We guess, though, that this will depend on whether the partners are already regarded as owning the shares, for income tax purposes, by virtue of being partners of the partnership.
Readers’ thoughts on this, and on any other tax implications that we may have overlooked, would be appreciated.
Query 17,784 – Shared-out
Restricted relief?
I have just acquired a new client, a married sole trader who operates a general retail store from trading premises which are occupied for the purpose of the trade, but jointly owned by the trader and his wife.
Although his wife is employed in the business, she is not and never has been a part-owner of the business. The couple are now intending to sell the trade and – some time after disposal of the trade – plan to make a separate disposal of the premises from which the trade is operated.
Under the terms of TCGA 1992, s 169I(2)(b) and (4) there appears to be an extension to entrepreneurs’ relief where an asset used for the purpose of the trade is sold within three years of the disposal of the trade itself.
However, in this case, and which I am sure must be a fairly common occurrence, the trading premises are owned jointly by husband and wife, whereas the trade is operated solely by the husband, albeit with the wife as an employee.
It is my understanding, therefore, that entrepreneurs’ relief on future disposal of the trading premises, assuming the other conditions are met, will only extend to 50% of the capital gain arising thereon.
Readers’ comments would be very much appreciated.
Query 17,785 – FiftyFifty
Another pension
I was looking forward to reading the responses to the Readers’ Forum query Spouse’s pension by Prudence, as I have a number of clients in a similar position.
In short, I have been wondering whether a company can justify paying pension contributions to the spouse of an employee as part of that employee’s overall remuneration strategy.

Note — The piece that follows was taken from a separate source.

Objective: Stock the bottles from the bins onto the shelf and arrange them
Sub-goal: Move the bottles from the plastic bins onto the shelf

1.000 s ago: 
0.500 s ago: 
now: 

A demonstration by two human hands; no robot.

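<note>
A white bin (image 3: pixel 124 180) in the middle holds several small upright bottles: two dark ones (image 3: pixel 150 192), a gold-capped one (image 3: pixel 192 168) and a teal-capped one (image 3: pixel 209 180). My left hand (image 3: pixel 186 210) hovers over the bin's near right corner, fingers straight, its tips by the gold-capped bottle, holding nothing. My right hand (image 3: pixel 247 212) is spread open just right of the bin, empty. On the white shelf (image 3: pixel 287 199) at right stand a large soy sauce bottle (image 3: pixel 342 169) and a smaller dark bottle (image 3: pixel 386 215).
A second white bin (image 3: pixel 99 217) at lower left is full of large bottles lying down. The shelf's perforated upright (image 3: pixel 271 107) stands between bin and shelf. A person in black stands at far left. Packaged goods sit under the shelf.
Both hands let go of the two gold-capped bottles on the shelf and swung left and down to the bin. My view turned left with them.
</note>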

For example, for a senior employee whose salary package could be worth up to £150,000 per annum, from a ‘wholly and exclusively’ perspective, I see no difficulty in the employee receiving a package of £100,000 and the spouse receiving benefits worth up to £50,000. In the ordinary way, this would all be assessable on the employee under normal principles.
However, what is the position if the spouse’s package included (to a greater or lesser extent) pension contributions? Would the new £50,000 allowance allow this to be a further tax-free benefit?

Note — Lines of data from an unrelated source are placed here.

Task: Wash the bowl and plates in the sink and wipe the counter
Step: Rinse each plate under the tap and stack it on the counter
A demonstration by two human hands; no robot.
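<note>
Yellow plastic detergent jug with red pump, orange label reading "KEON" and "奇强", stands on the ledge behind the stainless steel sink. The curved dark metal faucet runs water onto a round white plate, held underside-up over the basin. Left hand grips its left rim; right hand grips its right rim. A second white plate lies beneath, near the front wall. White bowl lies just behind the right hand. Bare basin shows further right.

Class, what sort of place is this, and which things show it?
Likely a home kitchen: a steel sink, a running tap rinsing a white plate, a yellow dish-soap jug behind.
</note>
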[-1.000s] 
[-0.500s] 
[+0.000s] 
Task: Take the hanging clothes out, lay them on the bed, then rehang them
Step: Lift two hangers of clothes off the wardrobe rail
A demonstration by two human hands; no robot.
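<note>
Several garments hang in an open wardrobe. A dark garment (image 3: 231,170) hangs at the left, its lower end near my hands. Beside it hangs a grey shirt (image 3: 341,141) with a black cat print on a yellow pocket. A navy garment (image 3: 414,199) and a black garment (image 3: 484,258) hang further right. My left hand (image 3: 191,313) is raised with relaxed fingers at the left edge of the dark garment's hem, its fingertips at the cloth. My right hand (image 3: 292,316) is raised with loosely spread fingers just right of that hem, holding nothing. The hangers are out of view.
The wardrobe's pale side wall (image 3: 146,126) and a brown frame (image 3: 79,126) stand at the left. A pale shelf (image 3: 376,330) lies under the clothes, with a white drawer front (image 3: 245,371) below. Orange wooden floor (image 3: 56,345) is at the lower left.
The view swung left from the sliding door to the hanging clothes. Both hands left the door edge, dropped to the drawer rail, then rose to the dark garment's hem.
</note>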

Or would it somehow eat into the employee’s annual allowance? Or is there something that would stop this from qualifying for a trading deduction?
Query 17,786 – Constance
Sibling rivalry
My clients are a brother and sister who trade as a marketing business through a limited company. Ms A has 51% of the shares while Mr B has 49%.

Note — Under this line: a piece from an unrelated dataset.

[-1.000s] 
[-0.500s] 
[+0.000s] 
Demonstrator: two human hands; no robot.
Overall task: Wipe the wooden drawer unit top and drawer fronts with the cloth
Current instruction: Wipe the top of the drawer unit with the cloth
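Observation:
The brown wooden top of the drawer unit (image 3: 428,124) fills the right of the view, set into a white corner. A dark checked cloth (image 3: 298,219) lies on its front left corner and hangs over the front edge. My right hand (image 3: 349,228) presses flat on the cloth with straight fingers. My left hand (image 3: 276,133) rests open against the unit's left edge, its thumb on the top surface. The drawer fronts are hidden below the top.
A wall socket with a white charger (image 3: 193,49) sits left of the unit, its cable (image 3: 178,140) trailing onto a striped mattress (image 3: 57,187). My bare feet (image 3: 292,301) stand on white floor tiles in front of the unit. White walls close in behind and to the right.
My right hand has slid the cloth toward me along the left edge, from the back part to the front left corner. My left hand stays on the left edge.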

Basically, the company is reliant on the joint efforts of the two director/shareholders who each have their own specialist activities within the business; however, they have decided to part company.
Ms A is not really in a position to personally buy Mr B’s shares, but there are undistributed profits within the company and she was wondering whether this might be a case for a company purchase of own shares.
In such a case, presumably the company and shares will need to be valued, although Mr B will be taking his own clients with him so this will have to be taken into account.
An alternative idea was that both could simply set up their own businesses and wind up the existing company.
Can readers provide a summary of the tax (or other) advantages and disadvantages of each approach. If there are any other suggestions in such circumstances I would also be interested.